** EXERCISE OBJECTIVE **
Scan the records below for the word "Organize". Copy each line where it appears.

** DATA FOR THE TASK **

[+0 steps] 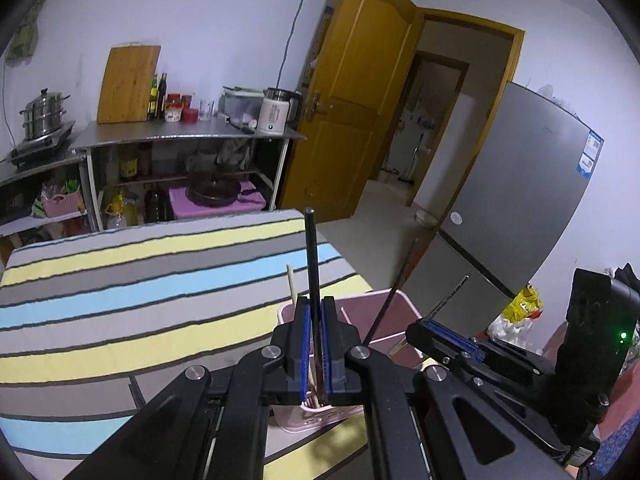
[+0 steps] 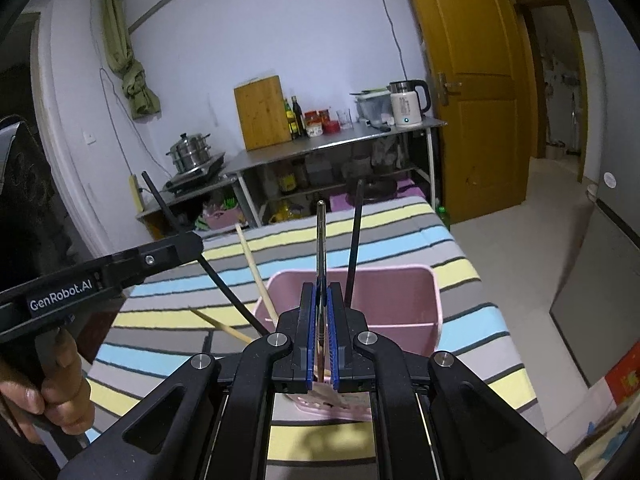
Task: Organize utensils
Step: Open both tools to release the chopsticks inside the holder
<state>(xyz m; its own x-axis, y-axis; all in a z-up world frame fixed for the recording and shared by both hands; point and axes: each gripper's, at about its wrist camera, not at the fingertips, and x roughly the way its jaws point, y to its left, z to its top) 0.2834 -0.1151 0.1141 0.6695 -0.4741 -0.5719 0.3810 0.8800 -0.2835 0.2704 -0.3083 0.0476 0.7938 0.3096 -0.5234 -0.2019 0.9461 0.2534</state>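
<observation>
Here, low in each frame over the pink bin, the left gripper clamps a black chopstick and the right gripper a metal chopstick.

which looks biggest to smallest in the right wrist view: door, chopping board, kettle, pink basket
1. door
2. pink basket, inflated by nearness to the camera
3. chopping board
4. kettle

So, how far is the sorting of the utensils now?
Done: some chopsticks already stand in the pink basket. In hand: the left gripper holds a black chopstick, the right gripper a metal one. Left: dropping both in.
</observation>
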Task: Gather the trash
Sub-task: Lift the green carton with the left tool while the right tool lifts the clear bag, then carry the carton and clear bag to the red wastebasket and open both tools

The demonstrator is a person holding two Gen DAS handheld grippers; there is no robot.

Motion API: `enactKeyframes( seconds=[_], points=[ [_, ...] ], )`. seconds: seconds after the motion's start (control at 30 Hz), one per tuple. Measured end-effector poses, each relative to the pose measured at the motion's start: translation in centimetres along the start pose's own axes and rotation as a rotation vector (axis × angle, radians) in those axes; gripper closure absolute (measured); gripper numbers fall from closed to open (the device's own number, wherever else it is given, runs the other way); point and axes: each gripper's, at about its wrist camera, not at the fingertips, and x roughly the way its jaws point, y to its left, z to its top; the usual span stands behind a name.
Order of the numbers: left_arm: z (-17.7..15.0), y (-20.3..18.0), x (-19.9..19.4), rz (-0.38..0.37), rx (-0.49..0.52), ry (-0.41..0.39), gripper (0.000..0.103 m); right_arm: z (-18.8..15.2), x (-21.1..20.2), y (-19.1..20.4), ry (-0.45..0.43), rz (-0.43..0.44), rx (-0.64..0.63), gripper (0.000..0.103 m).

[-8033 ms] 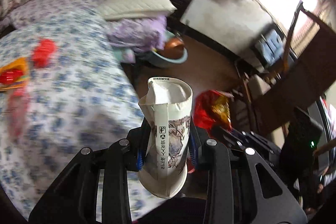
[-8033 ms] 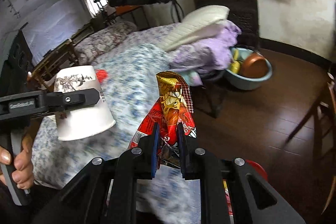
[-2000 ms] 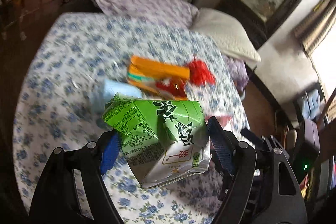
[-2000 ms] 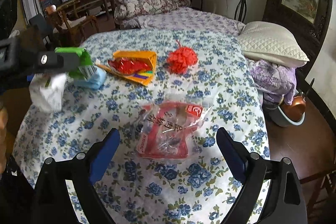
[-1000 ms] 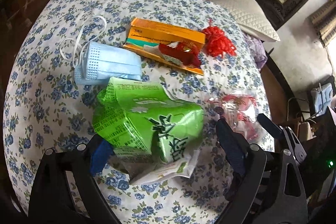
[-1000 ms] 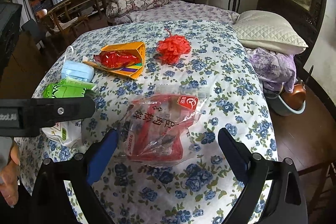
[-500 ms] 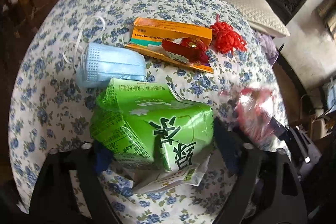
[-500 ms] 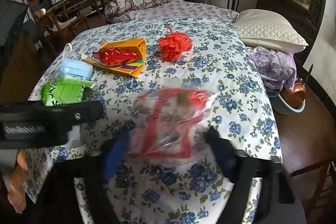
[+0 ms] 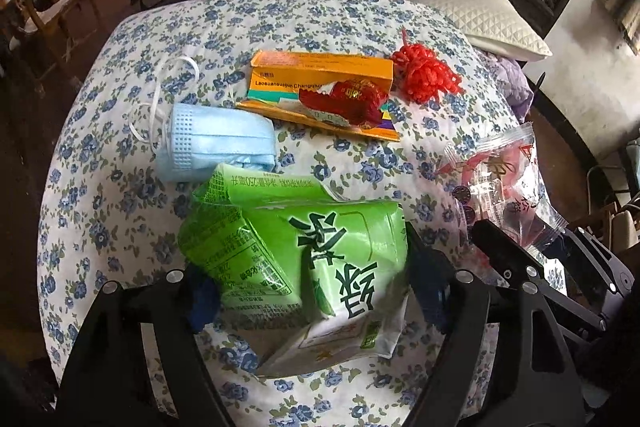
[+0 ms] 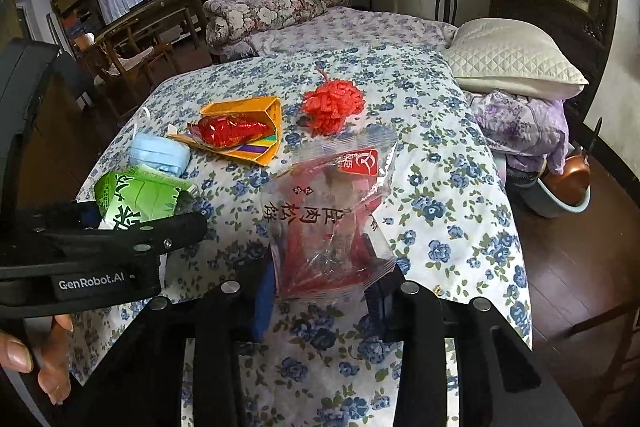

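My left gripper (image 9: 316,287) is shut on a crushed green drink carton (image 9: 296,247) above the flowered bedspread (image 9: 120,195); the carton also shows in the right wrist view (image 10: 136,199). My right gripper (image 10: 324,291) is shut on a clear red snack bag (image 10: 332,215), lifted off the bed; the bag also shows in the left wrist view (image 9: 500,183). On the bed lie a blue face mask (image 9: 212,143), an orange box (image 9: 320,79) with a red foil wrapper (image 9: 348,103) on it, and a red tassel ball (image 9: 428,75).
A white pillow (image 10: 516,63) on purple cloth lies at the bed's right edge. A blue basin (image 10: 568,195) with a brown pot stands on the wooden floor at right. Wooden chairs (image 10: 132,43) stand at the far left.
My right gripper closed on the snack bag and raised it off the bedspread. My left gripper closed on the green carton, which it had only straddled a second ago.
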Motion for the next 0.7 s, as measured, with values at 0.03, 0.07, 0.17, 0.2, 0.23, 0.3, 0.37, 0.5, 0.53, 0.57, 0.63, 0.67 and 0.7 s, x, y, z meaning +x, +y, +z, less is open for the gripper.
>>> enactKeyframes(
  seconds=[0.03, 0.07, 0.17, 0.2, 0.23, 0.3, 0.37, 0.5, 0.53, 0.57, 0.63, 0.67, 0.7],
  points=[
    [-0.1, 0.0, -0.2, 0.002, -0.004, -0.001, 0.027, 0.0, -0.1, -0.1, -0.002, -0.001, 0.002, 0.066],
    [-0.1, 0.0, -0.3, 0.000, -0.007, 0.000, 0.027, 0.0, -0.3, -0.3, -0.003, 0.000, 0.007, 0.066],
    [-0.2, -0.4, -0.9, -0.016, -0.004, -0.009, 0.027, -0.1, -0.6, -0.7, -0.001, -0.005, 0.022, 0.066],
    [-0.1, -0.6, -1.2, -0.016, -0.001, -0.019, 0.027, -0.1, -0.6, -0.8, -0.001, -0.007, 0.026, 0.066],
    [-0.1, -0.8, -1.3, -0.015, 0.003, -0.025, 0.027, -0.1, -0.8, -1.0, -0.001, -0.010, 0.031, 0.066],
    [0.0, -1.3, -1.6, -0.025, 0.014, -0.033, 0.027, -0.1, -1.4, -1.5, -0.008, -0.016, 0.042, 0.066],
    [-0.1, -1.8, -1.8, -0.044, 0.026, -0.035, 0.027, -0.4, -1.9, -2.1, -0.015, -0.023, 0.056, 0.066],
    [-0.4, -3.1, -2.1, -0.068, 0.053, -0.037, 0.027, -1.2, -3.0, -3.8, -0.022, -0.036, 0.091, 0.066],
    [-0.5, -3.4, -2.1, -0.076, 0.058, -0.034, 0.027, -1.4, -3.3, -4.1, -0.023, -0.037, 0.098, 0.066],
    [-0.5, -3.8, -2.1, -0.082, 0.062, -0.030, 0.027, -1.7, -3.5, -4.5, -0.024, -0.040, 0.106, 0.066],
    [-0.7, -4.5, -2.1, -0.092, 0.073, -0.029, 0.027, -2.3, -4.1, -5.2, -0.024, -0.045, 0.118, 0.066],
    [-0.8, -5.0, -2.3, -0.098, 0.081, -0.033, 0.027, -2.6, -4.3, -5.5, -0.023, -0.046, 0.124, 0.066],
    [-0.8, -5.3, -2.4, -0.103, 0.085, -0.036, 0.027, -3.0, -4.6, -5.8, -0.023, -0.045, 0.130, 0.066]
  ],
)
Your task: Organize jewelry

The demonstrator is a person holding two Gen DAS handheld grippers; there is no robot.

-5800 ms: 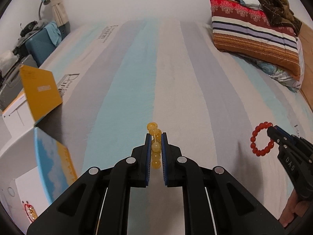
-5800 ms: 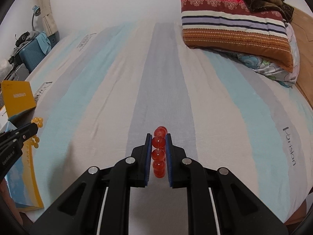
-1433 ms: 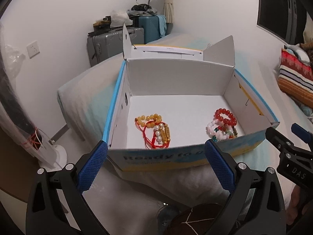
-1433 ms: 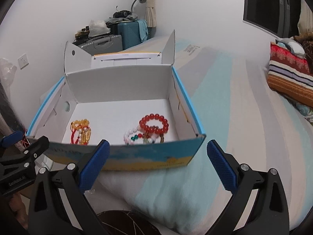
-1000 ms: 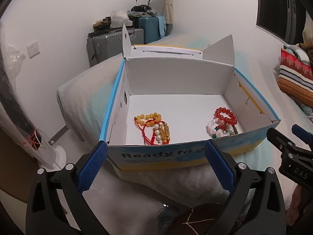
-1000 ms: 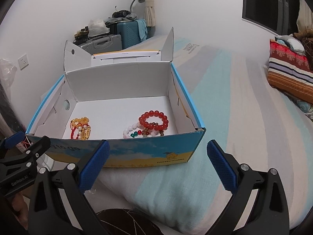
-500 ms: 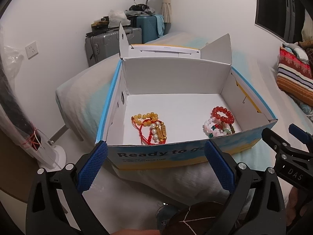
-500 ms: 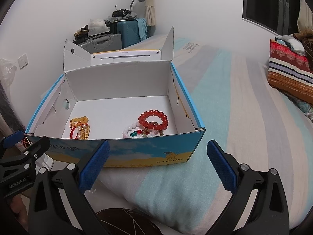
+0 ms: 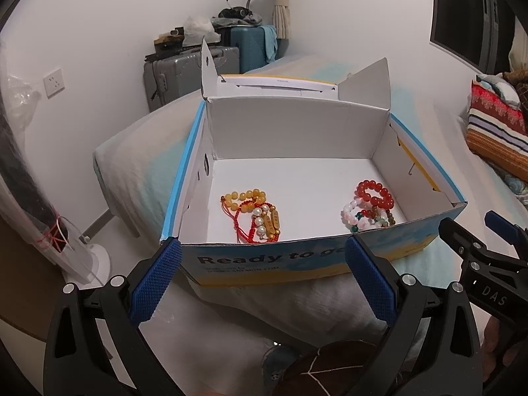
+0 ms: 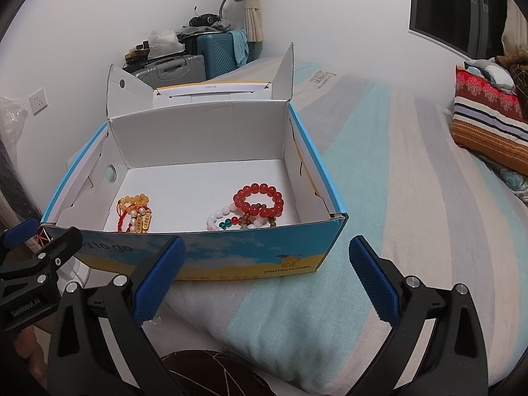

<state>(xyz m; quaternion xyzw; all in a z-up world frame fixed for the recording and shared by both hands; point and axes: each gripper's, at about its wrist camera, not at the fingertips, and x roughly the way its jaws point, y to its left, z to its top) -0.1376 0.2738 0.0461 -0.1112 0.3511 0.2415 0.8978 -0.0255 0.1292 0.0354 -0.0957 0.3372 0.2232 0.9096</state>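
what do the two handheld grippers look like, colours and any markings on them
Both are matte black plastic with silver screw heads. The left gripper and the right gripper each have two fingers faced with blue knurled pads. White lettering reads "DAS" on the right gripper's body and "GenRobot.AI" on the left's. No cables or sleeves show.

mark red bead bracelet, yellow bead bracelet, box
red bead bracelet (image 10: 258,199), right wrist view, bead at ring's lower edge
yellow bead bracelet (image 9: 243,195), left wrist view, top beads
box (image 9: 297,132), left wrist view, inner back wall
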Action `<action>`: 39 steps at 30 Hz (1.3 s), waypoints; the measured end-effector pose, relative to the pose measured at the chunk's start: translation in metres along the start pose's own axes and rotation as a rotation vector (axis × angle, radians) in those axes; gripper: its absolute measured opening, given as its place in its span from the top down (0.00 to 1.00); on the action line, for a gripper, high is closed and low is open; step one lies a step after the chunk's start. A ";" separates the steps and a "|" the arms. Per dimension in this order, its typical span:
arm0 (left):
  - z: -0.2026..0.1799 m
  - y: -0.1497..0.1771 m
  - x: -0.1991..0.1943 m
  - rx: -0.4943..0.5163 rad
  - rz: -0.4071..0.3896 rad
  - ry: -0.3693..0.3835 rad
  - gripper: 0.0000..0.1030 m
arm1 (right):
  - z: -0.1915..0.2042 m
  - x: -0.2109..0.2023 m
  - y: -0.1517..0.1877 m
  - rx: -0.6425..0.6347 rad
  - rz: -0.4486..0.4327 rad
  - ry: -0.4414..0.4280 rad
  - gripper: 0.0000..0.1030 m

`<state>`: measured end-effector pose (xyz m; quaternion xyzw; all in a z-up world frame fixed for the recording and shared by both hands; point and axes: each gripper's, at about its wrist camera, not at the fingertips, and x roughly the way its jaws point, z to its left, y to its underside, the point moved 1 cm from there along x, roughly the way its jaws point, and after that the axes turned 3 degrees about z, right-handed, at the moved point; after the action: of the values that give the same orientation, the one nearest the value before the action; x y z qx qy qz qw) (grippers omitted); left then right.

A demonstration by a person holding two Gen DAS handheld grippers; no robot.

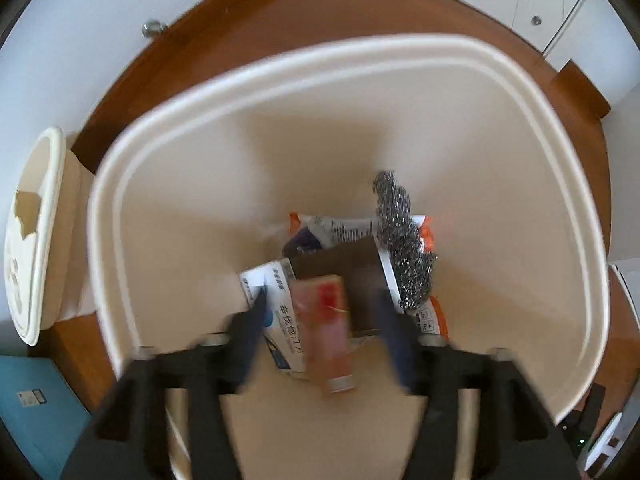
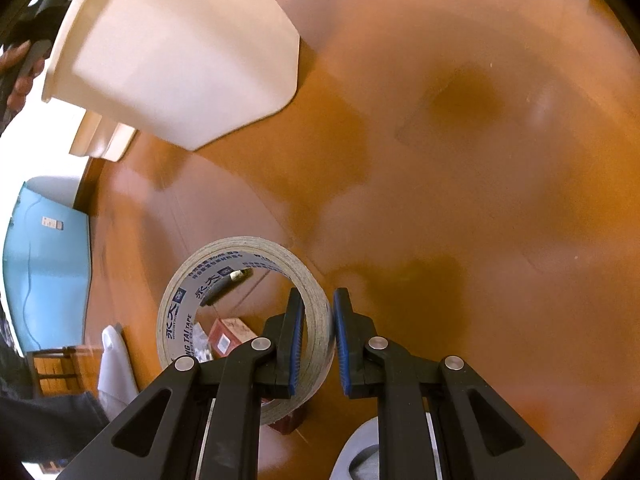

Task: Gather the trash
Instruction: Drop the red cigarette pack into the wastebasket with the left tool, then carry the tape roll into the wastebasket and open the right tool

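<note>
Blurred pink packet (image 1: 326, 320) hangs loose between the parted fingers of the left tool (image 1: 320, 320), over the cream bin (image 1: 520, 128).

Neither pad touches the packet, which is directly above the trash already in the bin: a steel scourer (image 1: 404, 248), a brown card piece (image 1: 340, 260), a blue-and-white printed box (image 1: 276, 300) and orange-edged wrappers (image 1: 344, 228). On the other side, the right tool (image 2: 318, 336) is clamped on the wall of a tape roll (image 2: 192, 292), one finger inside the ring and one outside, above the orange-brown surface (image 2: 460, 140). From that view the bin stands at upper left, well apart from the roll.
</note>
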<state>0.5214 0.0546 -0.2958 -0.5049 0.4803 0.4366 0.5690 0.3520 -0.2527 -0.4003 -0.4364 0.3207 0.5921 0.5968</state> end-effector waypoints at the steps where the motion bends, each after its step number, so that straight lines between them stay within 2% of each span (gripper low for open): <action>1: 0.003 0.002 -0.003 -0.003 -0.014 0.006 0.26 | 0.001 -0.001 -0.001 -0.002 -0.005 0.001 0.85; 2: 0.005 0.005 -0.011 -0.013 -0.033 0.014 0.26 | 0.003 -0.004 -0.003 -0.006 -0.012 0.003 0.85; 3: -0.014 0.002 -0.027 -0.022 -0.044 0.022 0.26 | 0.003 -0.008 -0.006 -0.007 -0.020 0.003 0.85; 5: -0.009 0.014 -0.045 -0.051 -0.084 0.065 0.26 | 0.005 -0.021 -0.013 -0.009 -0.052 -0.003 0.85; 7: -0.007 0.033 -0.054 -0.073 -0.147 0.104 0.26 | 0.008 -0.048 -0.026 -0.013 -0.116 -0.006 0.85; 12: -0.005 0.098 -0.118 -0.135 -0.353 0.191 0.25 | 0.025 -0.140 -0.066 -0.065 -0.334 -0.018 0.85; 14: -0.001 0.131 -0.135 -0.204 -0.435 0.228 0.18 | 0.038 -0.172 -0.084 -0.103 -0.413 -0.018 0.85; 17: -0.001 0.174 -0.119 -0.338 -0.454 0.290 0.16 | 0.074 -0.213 -0.118 -0.190 -0.536 -0.025 0.85; 20: -0.007 0.202 -0.098 -0.416 -0.392 0.301 0.16 | 0.114 -0.220 -0.155 -0.276 -0.575 -0.033 0.85; 22: -0.010 0.215 -0.079 -0.448 -0.334 0.268 0.16 | 0.138 -0.211 -0.176 -0.323 -0.567 -0.020 0.85; 24: -0.009 0.231 -0.066 -0.490 -0.283 0.284 0.16 | 0.167 -0.190 -0.200 -0.379 -0.537 0.004 0.85; 25: -0.008 0.237 -0.058 -0.498 -0.261 0.266 0.16 | 0.180 -0.176 -0.212 -0.408 -0.514 0.025 0.85; 28: -0.007 0.250 -0.042 -0.502 -0.214 0.229 0.16 | 0.206 -0.134 -0.237 -0.452 -0.425 0.086 0.85; 32: -0.007 0.272 -0.023 -0.520 -0.172 0.194 0.16 | 0.240 -0.076 -0.274 -0.517 -0.283 0.209 0.85; 37: -0.014 0.296 0.017 -0.517 -0.075 0.157 0.16 | 0.274 -0.025 -0.274 -0.628 -0.118 0.311 0.83; 39: -0.018 0.305 0.033 -0.517 -0.028 0.156 0.16 | 0.271 -0.014 -0.271 -0.623 -0.073 0.312 0.76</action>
<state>0.2255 0.0706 -0.3758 -0.6724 0.3882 0.4965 0.3882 0.5821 0.0076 -0.2371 -0.6940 0.1958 0.5660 0.3996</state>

** RESPONSE AREA **
Task: Organize utensils
Your task: Organize jewelry

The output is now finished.